Page MenuHomePhabricator

Create an interim process for documenting Metrics Platform instruments
Closed, ResolvedPublic

Description

Until MPIC or the experimentation platform becomes the canonical source of instrument documentation, create a public, on-wiki process for documenting instruments. This will be a lightweight, flexible process intended to be an interim solution.

Use cases for instrument documentation

  • As someone interested in the Metrics Platform, learn what instruments are currently active
  • As someone interested in WMF data collection, learn about what data is being collected by Metrics Platform instruments
  • As someone doing data analysis using Metrics Platform instrument data, find information about the data collected by an instrument

Documentation elements

  • Instrument name
  • Stream name
  • Location of instrument code
  • Contact
  • Schema
  • Links to docs (Instrument data specification, measurement plan, etc.)

Outcomes

Considerations

  • Automation: Using the information sources that are available right now, there's no easy way to automate a list of active Metrics Platform instruments:
    • The best source is to search for metrics_platform_client in ext-EventStreamConfig.php. However, there are a few false positives there currently due to lingering cleanup tasks.
    • There are the event stores in Hive within Datahub, but these don't all represent Metrics Platform instruments. In addition, the individual tables pages only contain the information from the schemas; they don't automatically populate information about interaction data values or which contextual attributes are actually available, that information still lives only in the instrumentation spec, the instrument code, and the stream config.
  • New tools: Metrics Platform is currently working on MPIC and the experimentation platform. Due to the potential for these tools to provide an accurate, automated list of active instruments, I don't recommend investing in other methods of automating an instrument list in the short term.
  • Public access: For transparency with the wider community, it's important to provide some publicly accessible information about instruments. I recommend that we ask instrument creators to publish a summary of their instrument on wiki (see the process), including a summary of their measurement plan and the data collected by the instrument. (See this example from Wikilamba.) The will meet our transparency goal without asking instrument creators to move complex docs on wiki and without asking interested community members to read through long, complex Google Docs.

Answered questions

  • Does one stream correspond to one instrument?
    • It's possible that an instrument could be composed of one or more sterams. However, in reality, it's always been the case that one instrument corresponds to one stream.
  • There are a few streams in the config that I can't find anywhere in code: wikifunctions.ui and mediawiki.reference_previews
    • These don't represent active instruments and should be cleaned up.
  • What's the relationship between wikifunctions.ui and mediawiki.product_metrics.wikifunctions_ui?
    • Based on T355438, it looks like wikifunctions.ui uses the old MP monoschema. mediawiki.product_metrics.wikifunctions_ui supersedes wikifunctions.ui
  • Some streams (like mediawiki.reference_previews) have an events property inside metrics_plaftorm_client. What is this? Is this documented anywhere?
    • This is a legacy property from a deprecated MP method.

Event Timeline

I've created an on-wiki list of instruments as a starting point (https://wikitech.wikimedia.org/wiki/Metrics_Platform/Instrument_list) and linked to it from the main instrument guide. This will give us something to iterate on going forward. I'm going to move this task back to the backlog and pick it up again when I'm back from vacation in a few weeks. In the meantime, edits to the instrument list and feedback on this task are very welcome!

Next steps:

  • Determine whether this is the correct list of active instruments.
  • Find out who needs instrument documentation and for what purposes (likely product analysts and product managers). Talk to these groups and to instrument maintainers to find out whether it makes sense for instrument docs to be centralized or decentralized.
  • Create a plan for surfacing information about instruments publicly when docs have restricted access.
  • Determine whether we can consolidate https://wikitech.wikimedia.org/wiki/Metrics_Platform/Deployed_Streams with the instrument list.

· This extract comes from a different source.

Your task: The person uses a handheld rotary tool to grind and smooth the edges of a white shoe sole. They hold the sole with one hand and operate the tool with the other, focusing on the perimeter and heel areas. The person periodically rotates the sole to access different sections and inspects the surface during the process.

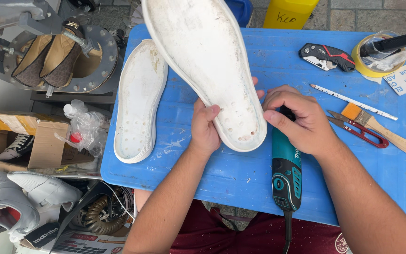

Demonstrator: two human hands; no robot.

Does one stream correspond to one instrument?

Technically? It's possible that an instrument could be composed of one or more streams. However, in reality, it's always been the case that one instrument corresponds to one stream.

There are a few streams in the config that I can't find anywhere in code: wikifunctions.ui and mediawiki.reference_previews

They should be cleaned up. At the moment, this is an ad-hoc task that isn't the responsibility of any one team.

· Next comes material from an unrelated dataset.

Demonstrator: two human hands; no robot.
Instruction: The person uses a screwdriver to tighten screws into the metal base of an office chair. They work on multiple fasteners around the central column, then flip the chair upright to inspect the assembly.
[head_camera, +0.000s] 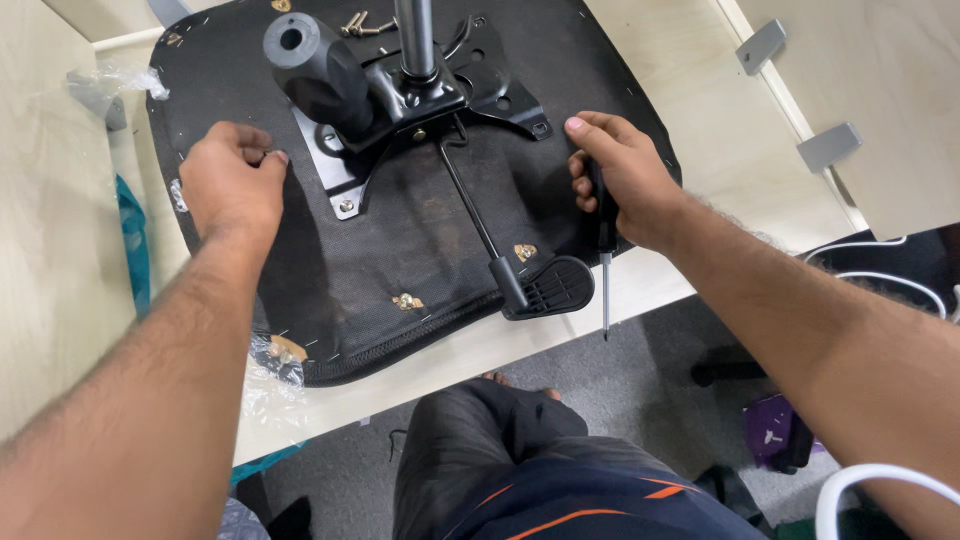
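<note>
Our right hand (618, 180) is closed around a screwdriver (605, 262), its shaft pointing down past the table edge (640, 285), while the thumb and knuckles rest on the right rim of the upturned black seat base (400, 250). Our left hand (232, 180) is loosely curled, fingers bent onto the seat's left edge and holding nothing. The seat lies underside up on the pale table, slightly overhanging its near edge. At its centre sits the black tilt mechanism (400, 95) with its metal column (415, 35) and the lever with paddle handle (545, 285). Loose screws (362, 25) lie at the far edge. To do this well, we judge both hands should steady the seat — keeping the tip clear of the fabric.
</note>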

What's the relationship between wikifunctions.ui and mediawiki.product_metrics.wikifunctions_ui?
Based on T355438, it looks like wikifunctions.ui uses the old MP monoschema.

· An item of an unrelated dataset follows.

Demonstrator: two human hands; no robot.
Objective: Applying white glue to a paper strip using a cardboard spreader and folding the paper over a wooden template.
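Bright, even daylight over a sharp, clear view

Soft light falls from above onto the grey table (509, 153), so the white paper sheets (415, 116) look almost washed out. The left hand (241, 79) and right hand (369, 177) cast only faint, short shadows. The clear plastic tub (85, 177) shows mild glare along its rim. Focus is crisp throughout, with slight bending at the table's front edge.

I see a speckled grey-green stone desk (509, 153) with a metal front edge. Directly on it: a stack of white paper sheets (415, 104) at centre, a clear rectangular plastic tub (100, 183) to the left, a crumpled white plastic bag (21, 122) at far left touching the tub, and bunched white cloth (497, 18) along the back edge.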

mediawiki.product_metrics.wikifunctions_ui supersedes wikifunctions.ui. See T350497: Update the WikiLambda instrumentation to use core interaction events and T358873: QA Wikilambda instrumentation port to new core interactions metrics platform version.

Some streams (like mediawiki.reference_previews) have an events property inside metrics_plaftorm_client. What is this? Is this documented anywhere?

I think that the documentation for this field has been removed. It's a deprecated property that supported the dispatch() method, which was deprecated as part of https://wikitech.wikimedia.org/wiki/Metrics_Platform/Decision_Records/Deprioritize_Custom_Data.

apaskulin added a subscriber: VirginiaPoundstone.

Thanks for these responses, @phuedx! This is really helpful. I've removed wikifunctions.ui and mediawiki.reference_previews from the instrument list, and added the new Growth instrument since I noticed it in the config file.

Technically? It's possible that an instrument could be composed of one or more sterams. However, in reality, it's always been the case that one instrument corresponds to one stream.

This makes sense. Since it's usually one stream to one instrument, I've gone ahead and redirected https://wikitech.wikimedia.org/wiki/Metrics_Platform/Deployed_Streams to https://wikitech.wikimedia.org/wiki/Metrics_Platform/Instrument_list. It seems like these two lists would end up being basically the same, but I think it's conceptually simpler to list by instrument since "instrument" is a core concept of MP.


@VirginiaPoundstone I've updated the task description with the outcomes and the things I took into consideration. I'd love to get your thoughts! I'm moving this task into signoff, but feedback from anyone is still welcome.

This will eventually be automated as part of the Metrics platform instrumentation &. experimentation catalog. But for now, this is great.
Moving this to done!